With the line that contains "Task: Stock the" as the final line, return every line from the start of the data below exactly.

Supplied material:
|---|

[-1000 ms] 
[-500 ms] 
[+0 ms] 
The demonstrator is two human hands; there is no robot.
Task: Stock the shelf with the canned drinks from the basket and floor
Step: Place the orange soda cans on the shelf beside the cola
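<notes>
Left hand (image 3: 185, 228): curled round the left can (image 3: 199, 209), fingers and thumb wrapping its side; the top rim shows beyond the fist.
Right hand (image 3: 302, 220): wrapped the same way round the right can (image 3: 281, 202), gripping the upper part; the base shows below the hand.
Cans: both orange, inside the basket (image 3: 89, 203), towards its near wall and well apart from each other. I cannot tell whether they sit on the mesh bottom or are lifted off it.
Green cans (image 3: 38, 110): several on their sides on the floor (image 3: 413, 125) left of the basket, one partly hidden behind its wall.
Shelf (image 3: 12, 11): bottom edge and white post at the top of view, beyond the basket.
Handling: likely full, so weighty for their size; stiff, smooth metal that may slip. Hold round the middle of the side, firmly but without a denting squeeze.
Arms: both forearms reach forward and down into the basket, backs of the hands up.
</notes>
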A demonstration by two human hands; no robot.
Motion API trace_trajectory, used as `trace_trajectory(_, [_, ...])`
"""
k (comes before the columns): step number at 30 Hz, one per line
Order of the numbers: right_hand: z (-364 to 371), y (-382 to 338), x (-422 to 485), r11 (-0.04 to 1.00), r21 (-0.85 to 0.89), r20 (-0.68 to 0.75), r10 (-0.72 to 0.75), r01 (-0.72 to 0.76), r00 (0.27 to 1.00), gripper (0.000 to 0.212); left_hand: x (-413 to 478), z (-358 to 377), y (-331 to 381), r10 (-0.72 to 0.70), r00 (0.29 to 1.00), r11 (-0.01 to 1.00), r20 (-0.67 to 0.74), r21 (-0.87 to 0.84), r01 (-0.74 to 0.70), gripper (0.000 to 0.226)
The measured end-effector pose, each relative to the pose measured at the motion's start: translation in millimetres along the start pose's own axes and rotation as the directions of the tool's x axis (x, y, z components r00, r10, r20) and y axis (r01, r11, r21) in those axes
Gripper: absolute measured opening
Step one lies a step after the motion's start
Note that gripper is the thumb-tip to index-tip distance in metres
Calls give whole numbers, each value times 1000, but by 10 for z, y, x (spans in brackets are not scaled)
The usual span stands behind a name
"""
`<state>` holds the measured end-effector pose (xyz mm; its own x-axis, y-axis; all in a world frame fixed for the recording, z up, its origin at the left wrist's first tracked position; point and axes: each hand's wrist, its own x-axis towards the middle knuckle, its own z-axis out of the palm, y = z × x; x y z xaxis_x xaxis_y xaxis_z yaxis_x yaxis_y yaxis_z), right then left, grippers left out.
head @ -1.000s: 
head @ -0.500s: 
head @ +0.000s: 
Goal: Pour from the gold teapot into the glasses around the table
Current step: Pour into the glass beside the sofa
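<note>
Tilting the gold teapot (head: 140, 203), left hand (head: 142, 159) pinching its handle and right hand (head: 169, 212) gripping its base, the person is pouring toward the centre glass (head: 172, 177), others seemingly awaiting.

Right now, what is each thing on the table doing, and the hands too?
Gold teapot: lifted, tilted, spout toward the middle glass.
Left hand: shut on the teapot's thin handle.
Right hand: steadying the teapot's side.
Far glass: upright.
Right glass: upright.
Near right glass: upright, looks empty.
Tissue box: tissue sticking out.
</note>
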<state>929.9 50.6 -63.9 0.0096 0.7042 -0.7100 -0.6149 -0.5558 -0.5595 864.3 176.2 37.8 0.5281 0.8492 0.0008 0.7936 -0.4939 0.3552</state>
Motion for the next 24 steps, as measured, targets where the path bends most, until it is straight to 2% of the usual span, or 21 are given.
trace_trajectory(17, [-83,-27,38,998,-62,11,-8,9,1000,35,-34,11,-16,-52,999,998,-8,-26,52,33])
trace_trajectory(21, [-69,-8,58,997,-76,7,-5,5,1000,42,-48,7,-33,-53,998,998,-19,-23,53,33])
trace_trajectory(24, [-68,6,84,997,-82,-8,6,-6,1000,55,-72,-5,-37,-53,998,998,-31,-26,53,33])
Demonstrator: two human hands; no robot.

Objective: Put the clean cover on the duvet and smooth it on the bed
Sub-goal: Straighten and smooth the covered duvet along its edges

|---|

Output below:
[-1000 ms] 
[-500 ms] 
[+0 ms] 
The demonstrator is two human hands; there is no robot.
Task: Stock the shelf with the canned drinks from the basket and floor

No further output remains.